BEGIN Data for analysis

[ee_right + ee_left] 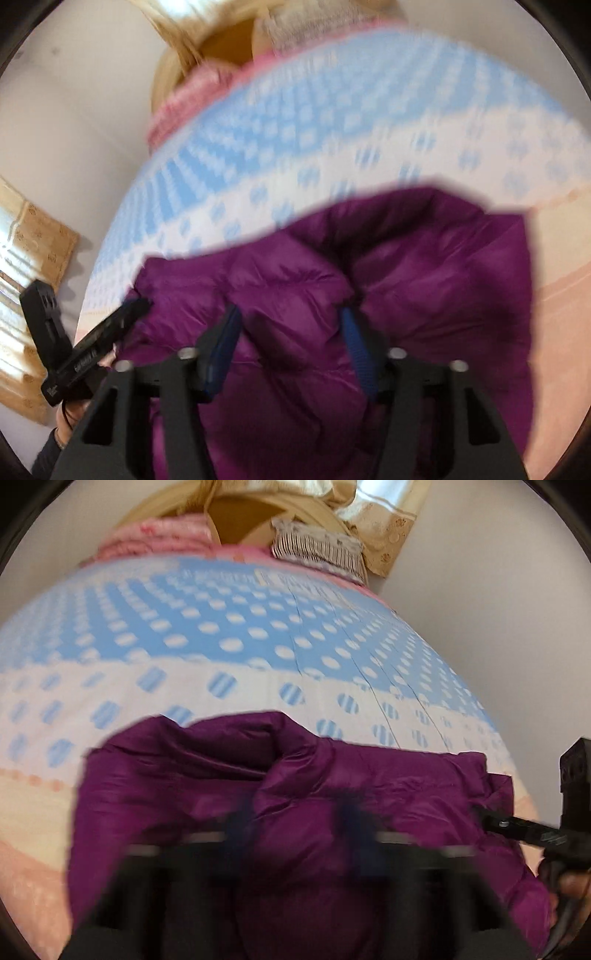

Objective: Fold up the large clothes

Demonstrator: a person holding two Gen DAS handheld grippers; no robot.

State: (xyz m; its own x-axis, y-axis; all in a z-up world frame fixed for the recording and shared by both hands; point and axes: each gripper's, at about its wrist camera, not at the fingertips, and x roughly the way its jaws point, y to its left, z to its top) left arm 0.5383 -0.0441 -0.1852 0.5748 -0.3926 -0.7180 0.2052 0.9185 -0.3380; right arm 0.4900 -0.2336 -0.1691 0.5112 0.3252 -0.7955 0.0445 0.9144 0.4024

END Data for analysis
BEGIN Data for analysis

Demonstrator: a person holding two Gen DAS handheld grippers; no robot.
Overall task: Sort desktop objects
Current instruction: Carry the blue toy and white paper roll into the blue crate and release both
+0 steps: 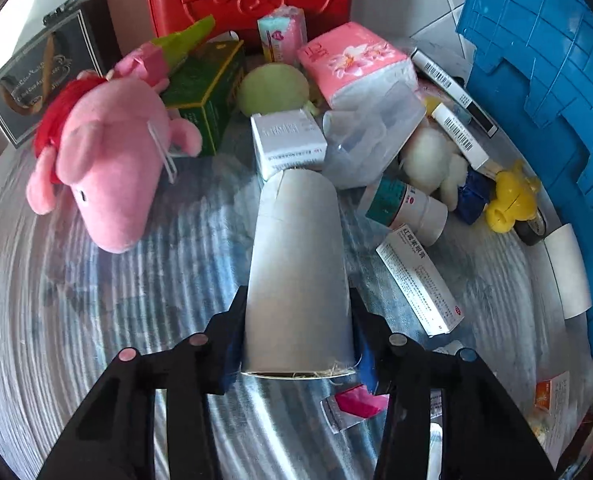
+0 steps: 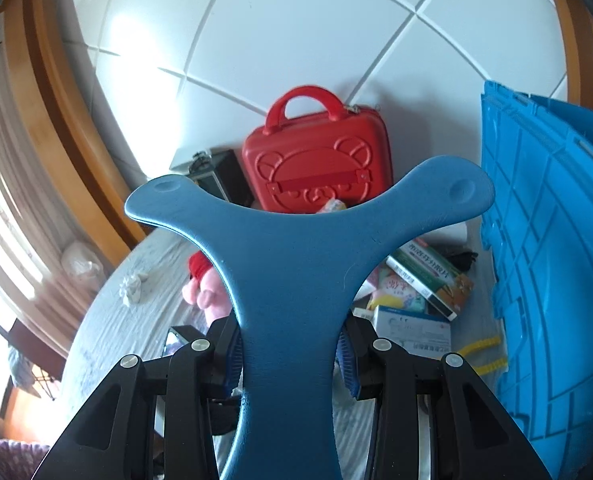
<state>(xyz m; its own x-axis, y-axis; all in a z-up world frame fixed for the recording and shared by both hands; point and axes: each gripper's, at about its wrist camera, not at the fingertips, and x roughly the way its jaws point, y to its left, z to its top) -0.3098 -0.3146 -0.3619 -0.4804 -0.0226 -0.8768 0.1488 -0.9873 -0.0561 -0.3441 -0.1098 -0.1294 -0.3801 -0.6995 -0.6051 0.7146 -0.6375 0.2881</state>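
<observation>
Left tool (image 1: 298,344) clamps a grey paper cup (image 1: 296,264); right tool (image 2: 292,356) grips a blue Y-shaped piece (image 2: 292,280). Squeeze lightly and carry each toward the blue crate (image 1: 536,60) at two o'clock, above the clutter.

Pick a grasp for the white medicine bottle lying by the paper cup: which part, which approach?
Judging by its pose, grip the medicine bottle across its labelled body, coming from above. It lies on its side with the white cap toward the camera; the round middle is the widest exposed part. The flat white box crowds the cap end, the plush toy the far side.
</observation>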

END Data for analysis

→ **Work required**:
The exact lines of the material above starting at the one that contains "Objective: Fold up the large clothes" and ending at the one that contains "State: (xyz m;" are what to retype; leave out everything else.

→ **Solution**:
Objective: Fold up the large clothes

Demonstrator: a person holding two Gen DAS handheld grippers; no robot.

State: (xyz m; its own x-axis, y-axis; all in a z-up world frame fixed for the recording and shared by both hands; point and axes: each gripper's, at about its wrist camera, not at the fingertips, and x roughly the way its jaws point, y to its left, z to its top) left arm 0.5383 -0.0441 -0.1852 0.5748 -0.3926 -0.7180 0.2052 0.9185 -0.3380; right arm 0.4900 -0.2336 -0.1691 0.5112 0.3252 -0.7955 0.0445 0.9144 0.4024

Nothing else is required to finish the exercise.